The question now is timing. India's upcoming Test schedule will determine whether a spot opens up before Sudharsan's momentum cools. A 168 in Galle in early July is vivid and immediate. By September, if no Test has arrived, the conversation moves on. Selection in Indian cricket is partly about merit and partly about availability of opportunity — and the two do not always align neatly.
What India A Tours Actually Do
There is a tendency among casual followers to treat India A fixtures as glorified warm-up games — useful for fitness, irrelevant to serious selection conversations. That reading misses the point. India A tours are structured to create the kind of pressure environment that junior and fringe players do not experience in domestic cricket. The opposition is better than a state side. The pitches are foreign. The conditions test preparation rather than talent alone. And critically, the matches are watched — by VVS Laxman's setup at the National Cricket Academy, by the senior selection committee, and by a media ecosystem that broadcasts and analyses every session.
Sudharsan's 168 did not happen in a vacuum. It happened in front of people whose job is to evaluate exactly what he produced. The question of whether he can handle a spinning track overseas? Answered. The question of whether he can bat for an extended period when the team needs an anchor? Answered. The residual question — whether he can do the same against a full-strength Test attack in a match that counts — is one that no India A tour can answer by definition. That answer requires a cap and a ground full of people.

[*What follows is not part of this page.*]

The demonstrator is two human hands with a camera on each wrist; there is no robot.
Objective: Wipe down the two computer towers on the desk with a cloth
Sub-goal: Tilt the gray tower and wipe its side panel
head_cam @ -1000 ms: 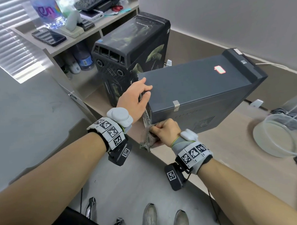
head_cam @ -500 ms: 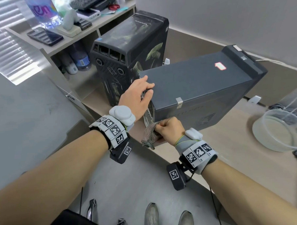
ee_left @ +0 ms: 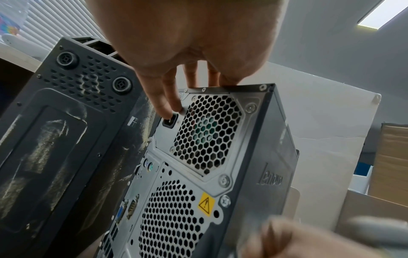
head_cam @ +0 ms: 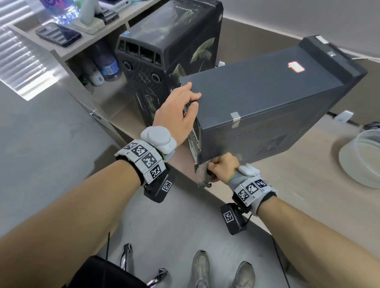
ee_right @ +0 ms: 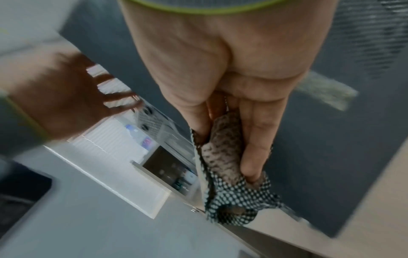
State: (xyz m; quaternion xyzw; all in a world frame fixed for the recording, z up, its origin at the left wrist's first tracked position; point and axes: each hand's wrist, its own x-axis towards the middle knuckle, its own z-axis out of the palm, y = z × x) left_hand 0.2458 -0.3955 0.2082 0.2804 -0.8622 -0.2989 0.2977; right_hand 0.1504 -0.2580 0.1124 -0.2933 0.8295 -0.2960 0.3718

The Conveyor Belt and Its Next Stop
India's cricketing pipeline has been the subject of considerable national pride over the past decade. The Under-19 system has produced a stream of capable players. The domestic red-ball structure, for all its imperfections in terms of pitch preparation and match quality, has generated batters who arrive at senior level with genuine technique. The IPL has accelerated exposure. The India A programme, at its best, bridges all of those layers and creates one final filter before the Test arena.
Sudharsan has passed through that filter cleanly. A batter who can score 168 on the third day of a multi-day game in Galle, with a turning ball and a wearing surface, has demonstrated something that no number of T20 innings can replicate: the ability to think across an entire day's play, to adjust as conditions change, and to remain mentally present long after the first hour's adrenaline has faded. Those are Test-match qualities. They are rarer than the highlight reels suggest.
Whether India's selectors move quickly or let Sudharsan simmer a little longer in the A system will reveal something about their current philosophy. Fast-tracking a player on the strength of one exceptional innings carries risk. But leaving a proven performer in the shadow squad when a Test opportunity exists carries a different risk — the risk of losing a window of form that may not recur at the same pitch. India's next Test assignment is the match that will tell us which calculation the selectors made. The 168 in Galle has made their deliberation considerably more urgent.